New high-speed serializer chipsets are available as off-the-shelf silicon that could achieve a bandwidth of almost nine times that of the maximum Camera Link data rate. New implementations could use physical-level hardware similar to that used in 10 Gigabit Ethernet technologies or InfiniBand implementations.
Furthermore, it may not be possible for the next digital camera-to-computer interface to be compatible with any existing standard, according to industry insiders. Due to silicon capability limitations, the standard may be an autonomous standard and not be backward compatible with Camera Link. Furthermore, since there will be a higher power requirement and lower noise threshold required to achieve 6 Gbytes/s, support for any power will be highly unlikely.
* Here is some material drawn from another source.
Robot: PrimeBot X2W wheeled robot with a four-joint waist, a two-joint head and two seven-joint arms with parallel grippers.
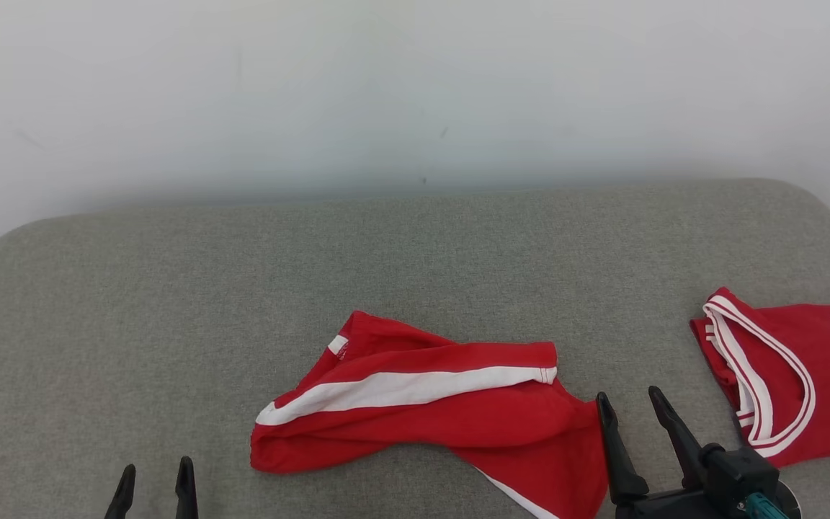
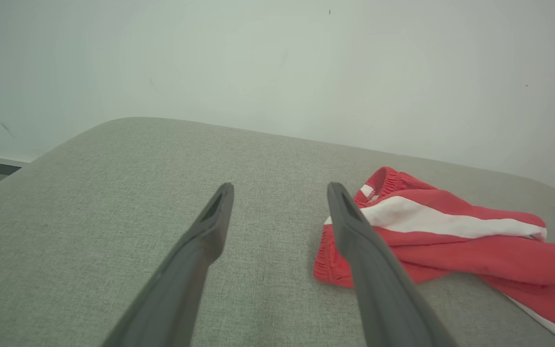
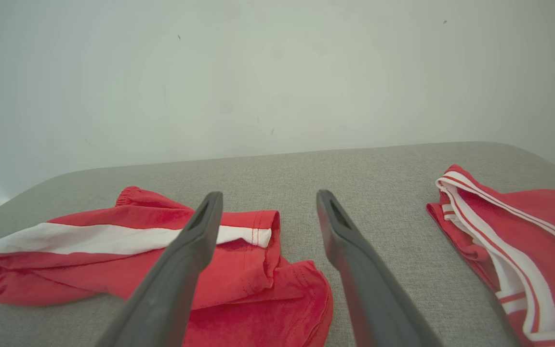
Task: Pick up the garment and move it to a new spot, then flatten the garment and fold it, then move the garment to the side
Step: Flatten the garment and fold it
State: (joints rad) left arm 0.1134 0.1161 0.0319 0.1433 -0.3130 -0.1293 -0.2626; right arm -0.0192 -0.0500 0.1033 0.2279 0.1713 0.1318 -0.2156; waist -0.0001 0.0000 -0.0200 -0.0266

To keep system integration simple, new connectors and cables should be specified as part of the standard. Should InfiniBand connectivity be used in a new standard, then cable distances similar to InfiniBand cable specifications could be expected. Learning from Camera Link, the future standard should provide a minimum of 10-m cable reach over copper at maximum data rate with room for future extensions using optical fiber.
ERROR DETECTION
To ensure the reliability of the data transmission, error detection and provisions for future forward error correction would also be recommended for any future interface. A layered protocol model inspired by the OSI model for the communication between a camera and a frame grabber would greatly extend a protocol life by allowing the physical layer to be updated as new technologies emerge without having to create an entirely new protocol. Unlike the existing Camera Link standard, the communications protocol should be an integral part of the standard to provide broader interoperability between cameras and frame grabbers.
Plug-and-play support without vendor-specific interface files would be an added benefit to developers. Describing camera capabilities to the frame grabber using an XML file has proven to be an effective approach used by GigE Vision. Mechanisms to establish communication between a camera and a frame grabber should be an integral part of any new protocol. As a result, a minimum set of functions would need to be established to ensure a simple means to verify the connection and its quality.
The success of Camera Link and GigE Vision is the evidence that the machine-vision industry is evolving and maturing. As such, there are emerging requirements from high-speed, high-bandwidth imaging applications that are not being presently met. To meet these requirements, a new autonomous standard can offer to camera, frame grabber, and repeater vendors a basis for new product development.